J'arrive devant l'immeuble des filles, mon lecteur CD à la main. J'avoue que ça m'embête un peu de m'en séparer mais tant pis, j'irai en racheter un. Je pense à celui qui est resté dans mon ancienne chambre, chez mes grands-parents, mais hors de question que j'aille le chercher chez eux.

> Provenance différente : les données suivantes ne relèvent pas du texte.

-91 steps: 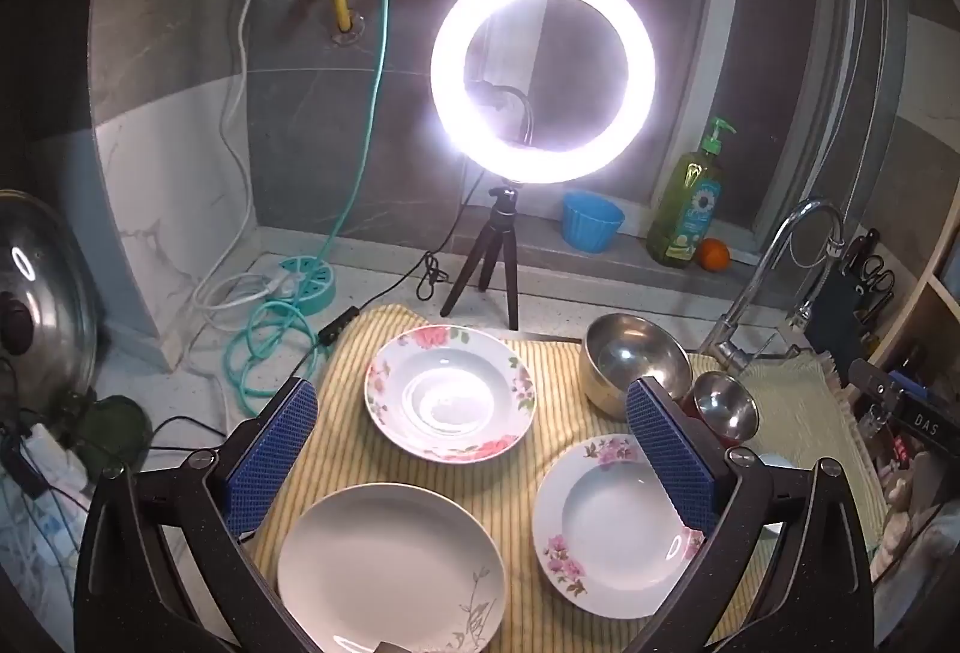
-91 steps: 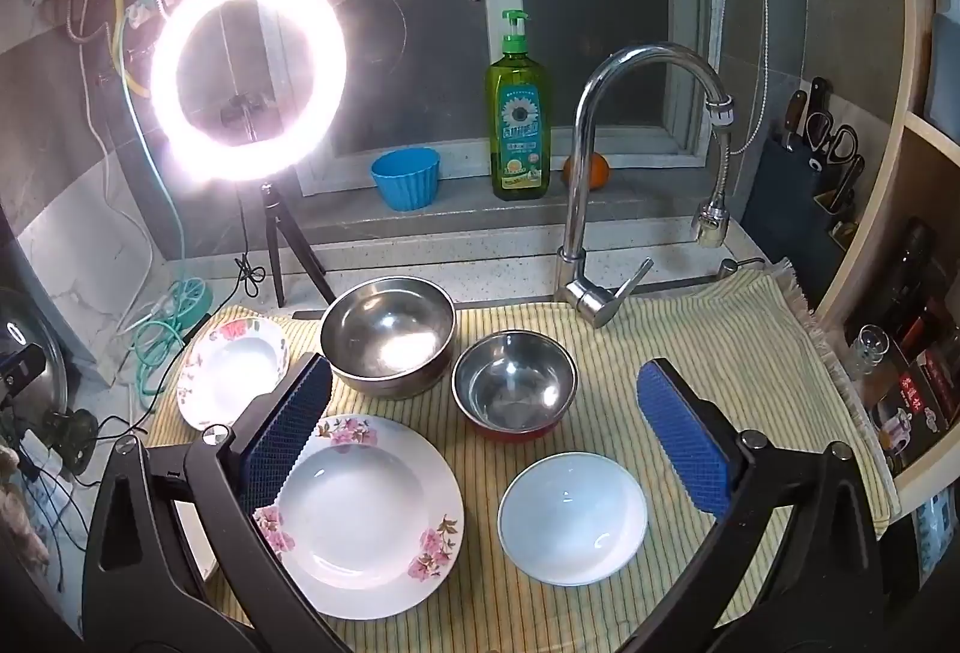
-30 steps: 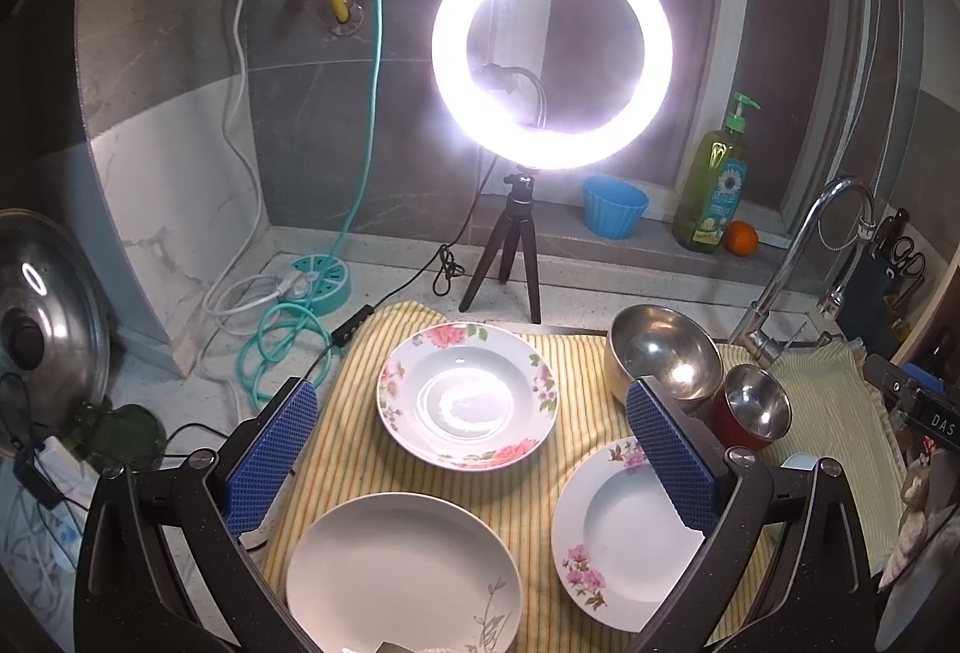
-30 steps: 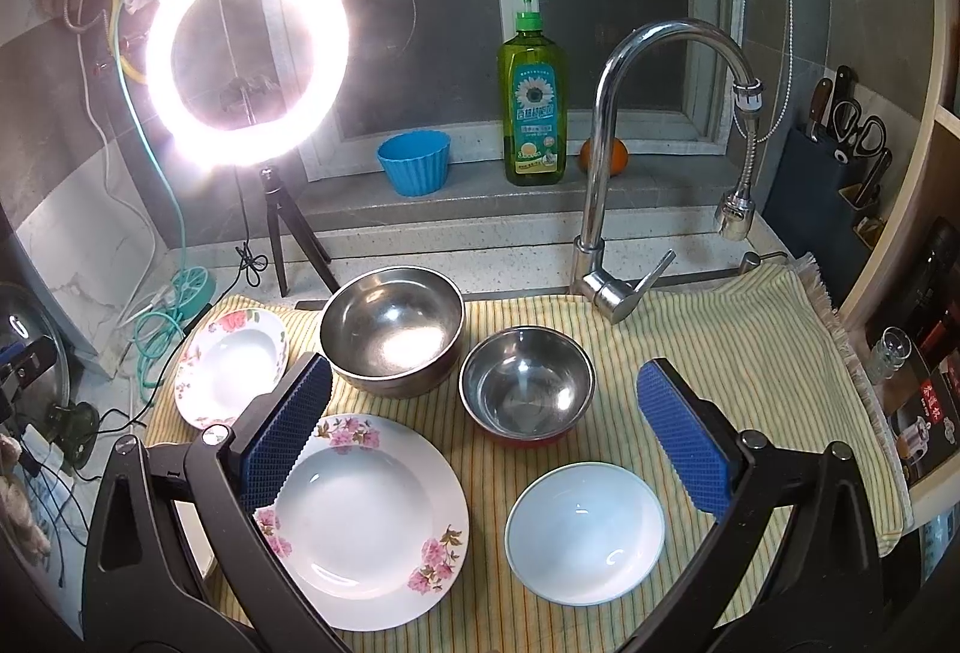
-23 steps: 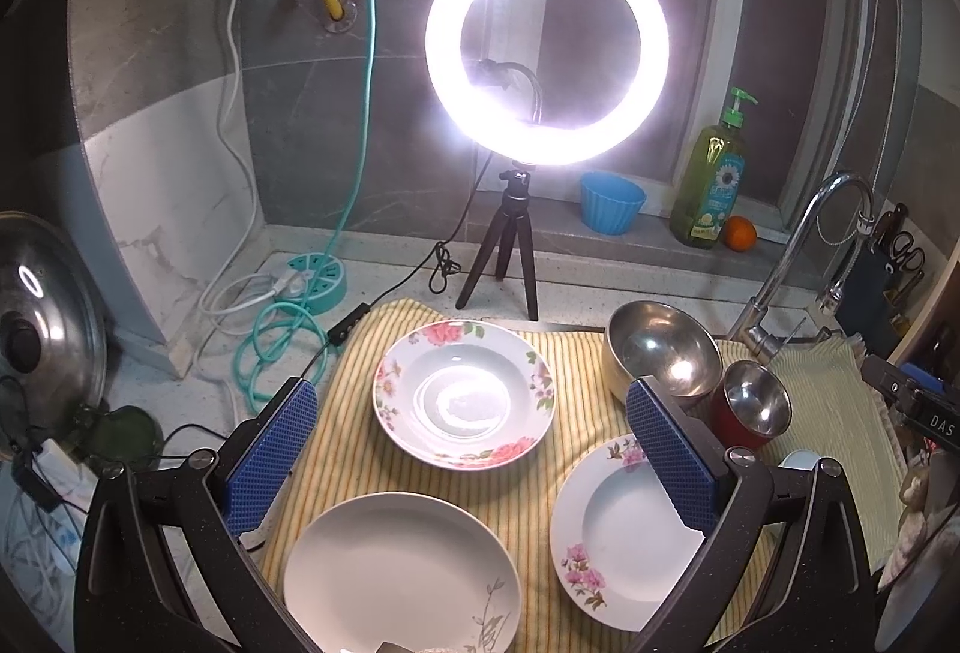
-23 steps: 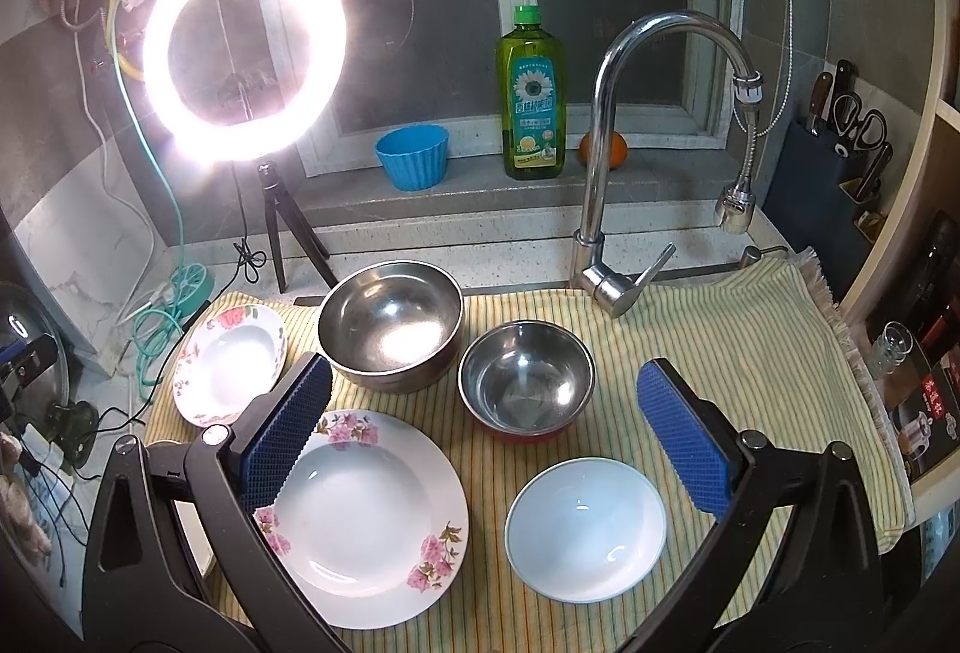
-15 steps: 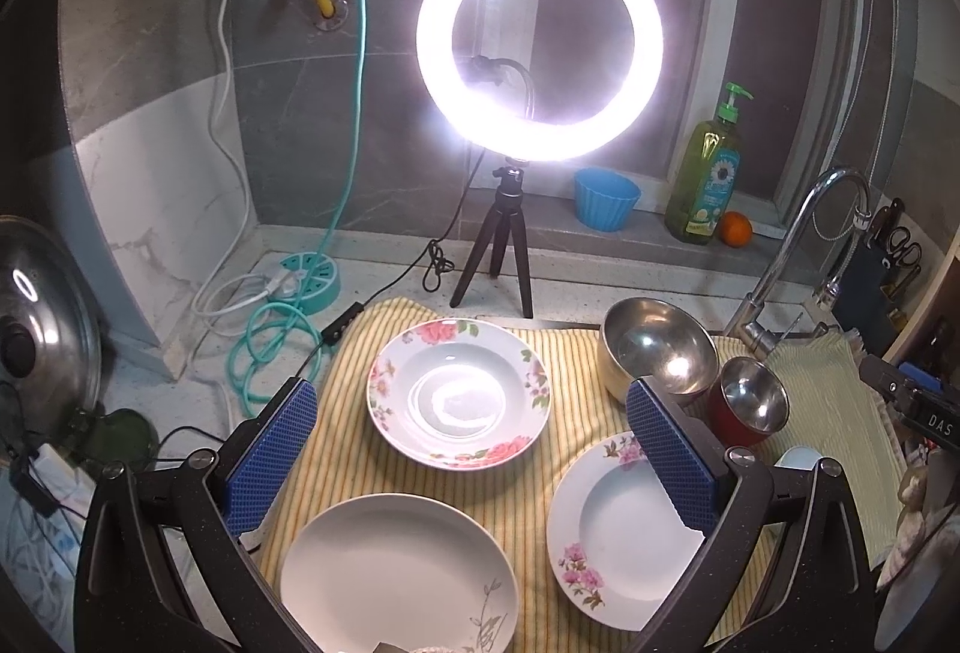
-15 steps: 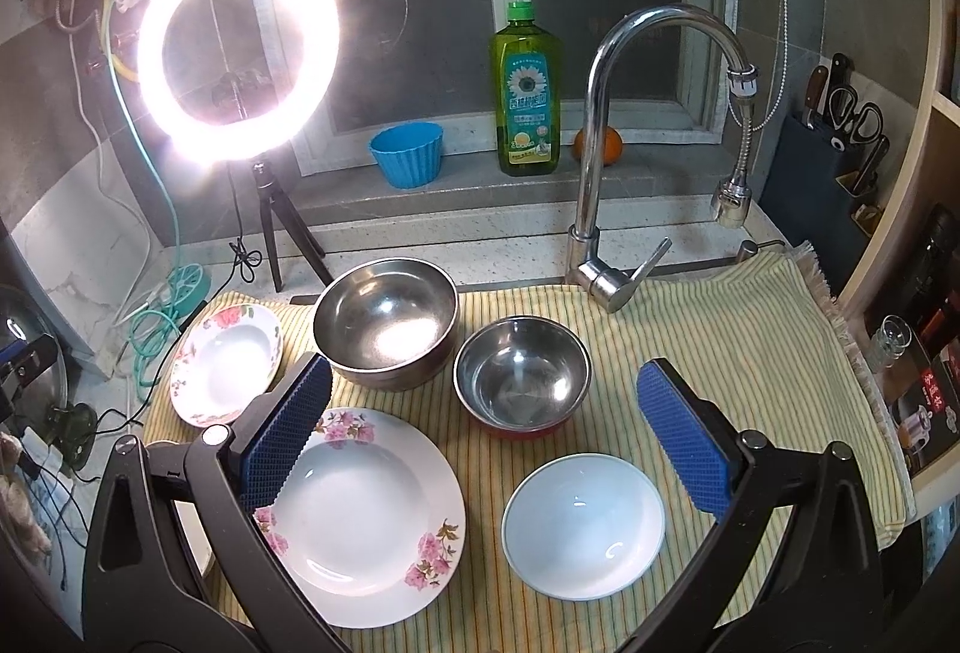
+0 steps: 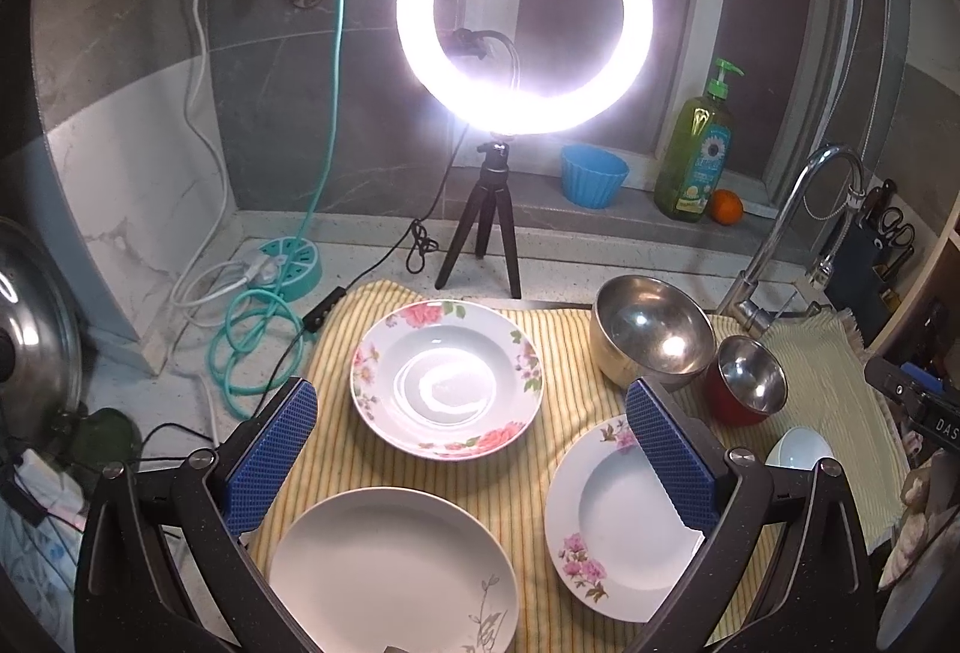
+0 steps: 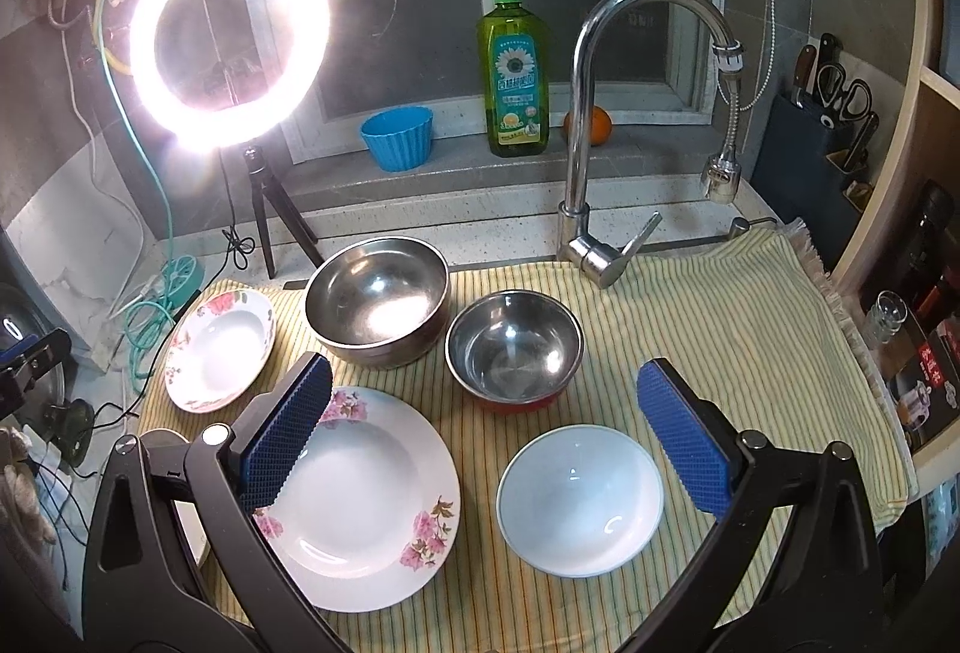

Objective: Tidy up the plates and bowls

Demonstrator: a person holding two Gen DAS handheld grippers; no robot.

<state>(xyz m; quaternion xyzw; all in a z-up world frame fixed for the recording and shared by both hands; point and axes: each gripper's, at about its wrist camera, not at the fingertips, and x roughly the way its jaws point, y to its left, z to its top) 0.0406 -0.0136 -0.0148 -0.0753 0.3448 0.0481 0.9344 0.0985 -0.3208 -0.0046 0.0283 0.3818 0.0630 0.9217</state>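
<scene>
On my desk's striped cloth [image 10: 708, 329], both grippers [image 9: 471, 449] [image 10: 483, 434] hang spread, empty; only my left view shows the plain plate [image 9: 390, 569].

Three plates are lying on the striped cloth [image 10: 720, 305] — two floral soup plates [image 9: 447, 377] [image 9: 624, 521] and one plain white plate [image 9: 390, 569] with a twig motif. Three bowls are sitting there too — a large steel bowl [image 10: 378, 299], a smaller red-sided steel bowl [image 10: 513, 347], and one white bowl [image 10: 579, 497].
</scene>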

Je ne mettrais pas un pied là-bas. Il est beaucoup trop tard et en plus je ne leur ai pas adressé un mot depuis que j'ai appris qu'ils avaient mis Gail à la porte. J'admets que moi-même j'étais en colère qu'elle laisse tomber son cursus scolaire, enfin j'étais surtout vexé qu'elle ne m'en a pas parlé alors que Tina le savait. Par-contre, l'avoir foutue dehors, en plein hiver, c'est vraiment dégueulasse.

J'ai eu hâte que le repas se termine. J'étais impatient de revenir pour voir Tina. Peu importe ce qu'elle fait, elle a toujours ce petit air à la fois détaché et espiègle qui lui donne un charme particulier et qui me donne envie de la connaître.

Je ne dis pas qu'elle me plait, même si je pense que Daphné et moi ça ne va plus durer longtemps vu que je ne supporte plus son caractère, ses crises de petite fille gâtée ni sa jalousie maladive. Et j'en ai marre d'obéir bêtement.

En tout cas, du peu de ce que j'en ai vu, j'ai envie d'en savoir plus sur Tina.

J'arrive donc chez les filles et envoie un message à Gail pour qu'elle m'ouvre. Je préfère ne pas sonner au cas où l'une d'elles dormirait.

de Abigail Donnovan :

Je suis chez Curtis ce soir, demande à Tina de t'ouvrir.